Tiffany Williams provides (non-licensed) conversion therapy.
Elizabeth Woning is co-founder of the Changed Movement.
Rich Wyler was founder and executive director of People Can Change and a life coach with Higher Path Life Coaching. He is the founder and co-creator of the “Journey into Manhood” weekend. He has worked on mentoring men “out of SSA.”
Kim Zember is a Catholic speaker featured by Ascension Press. She is also on the board of directors of Freedom March, an ex-gay organization which calls for an end to LGBTQ equality laws and conversion therapy bans. In December 2021, it was reported that the leader of Freedom March, Jeffrey McCall, had spent time seeking out sex with other men using money from the organization.

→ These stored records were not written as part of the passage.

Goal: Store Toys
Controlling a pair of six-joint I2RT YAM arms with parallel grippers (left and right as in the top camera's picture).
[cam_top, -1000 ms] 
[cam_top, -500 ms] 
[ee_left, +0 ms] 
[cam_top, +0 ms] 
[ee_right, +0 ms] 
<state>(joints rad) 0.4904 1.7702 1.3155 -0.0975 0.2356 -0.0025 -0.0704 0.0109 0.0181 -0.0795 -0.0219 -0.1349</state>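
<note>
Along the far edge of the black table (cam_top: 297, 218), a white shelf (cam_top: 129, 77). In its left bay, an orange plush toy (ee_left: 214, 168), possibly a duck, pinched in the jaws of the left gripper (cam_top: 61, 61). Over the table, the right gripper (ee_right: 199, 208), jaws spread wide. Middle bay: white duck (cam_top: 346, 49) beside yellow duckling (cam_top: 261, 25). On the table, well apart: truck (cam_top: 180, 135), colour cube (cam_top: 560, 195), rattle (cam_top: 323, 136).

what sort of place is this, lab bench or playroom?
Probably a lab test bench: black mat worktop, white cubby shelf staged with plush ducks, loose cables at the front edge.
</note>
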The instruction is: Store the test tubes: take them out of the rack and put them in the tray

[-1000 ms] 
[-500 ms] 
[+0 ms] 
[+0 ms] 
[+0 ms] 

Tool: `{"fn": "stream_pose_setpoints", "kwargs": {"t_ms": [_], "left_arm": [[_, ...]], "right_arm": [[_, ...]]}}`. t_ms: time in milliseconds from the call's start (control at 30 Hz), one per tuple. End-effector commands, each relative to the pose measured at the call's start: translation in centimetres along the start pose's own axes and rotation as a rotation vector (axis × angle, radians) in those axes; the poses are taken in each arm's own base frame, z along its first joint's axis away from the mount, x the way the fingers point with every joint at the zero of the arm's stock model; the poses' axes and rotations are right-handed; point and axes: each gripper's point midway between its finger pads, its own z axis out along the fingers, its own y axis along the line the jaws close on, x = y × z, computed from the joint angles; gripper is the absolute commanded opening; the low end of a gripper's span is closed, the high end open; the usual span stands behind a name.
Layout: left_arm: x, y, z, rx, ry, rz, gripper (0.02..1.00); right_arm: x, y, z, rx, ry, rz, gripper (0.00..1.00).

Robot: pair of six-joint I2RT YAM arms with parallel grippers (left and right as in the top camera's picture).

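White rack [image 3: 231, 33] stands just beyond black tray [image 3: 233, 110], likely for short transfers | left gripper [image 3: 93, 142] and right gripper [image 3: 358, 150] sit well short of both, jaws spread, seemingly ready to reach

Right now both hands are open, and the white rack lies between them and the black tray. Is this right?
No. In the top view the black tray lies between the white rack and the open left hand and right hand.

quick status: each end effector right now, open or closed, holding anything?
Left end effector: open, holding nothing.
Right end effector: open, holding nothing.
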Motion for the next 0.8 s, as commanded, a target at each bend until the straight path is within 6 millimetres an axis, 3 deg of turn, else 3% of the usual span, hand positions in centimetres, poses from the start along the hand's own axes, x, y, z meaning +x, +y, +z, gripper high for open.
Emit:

Gianfrancesco Zuanazzi is an ex-gay advocate. He speaks of the "narcissistic quality" of "the homosexual condition," which "is expressed in the continual attempts at "self-recovery" and in searching for the "better self" or the "missing self" in another person. He argues that the homosexual approach is really one of identification and possession. He draws on others to argue that homosexuality between two individuals involves narcissistic “extensions of themselves” rather than “mutual exchange” and says that “the homosexual syndrome comes from ‘clinging to the self.’” He says, “homosexuality should not be regarded as an illness per se, since it is not a ‘process’ that overtakes the subject at a given moment in his history, subverting his equilibrium, but an abnormal variant of sexual orientation (a neurosis however can complicate homosexuality, whenever the latter is experienced in a conflictual way or has compulsive features). He draws on Aardweg, “who interprets homosexuality as a neurosis and attributes its origin to an inferiority complex of the Adlerian type, has provided many encouraging data. From my clinical experience, the sure development of a heterosexual impulse is rather rare in true homosexuality, but occurs more frequently in the weak and neurotic forms. The specialist's intervention is certainly desirable for adolescents who show signs of anxiety and do not know how properly to evaluate their condition, but the subject has to be willing to meet and be open to talking about it. It will then be possible to identity the type of homosexuality (or even rule it out), to determine the presence of neurotic elements and to decide, if need be, the beginning of psychotherapy." He also argues, "If the change of sexual orientation is unsuccessful, both the lapse into promiscuity, as a cure for loneliness, and repression with the resulting ambiguities of behaviour must be avoided."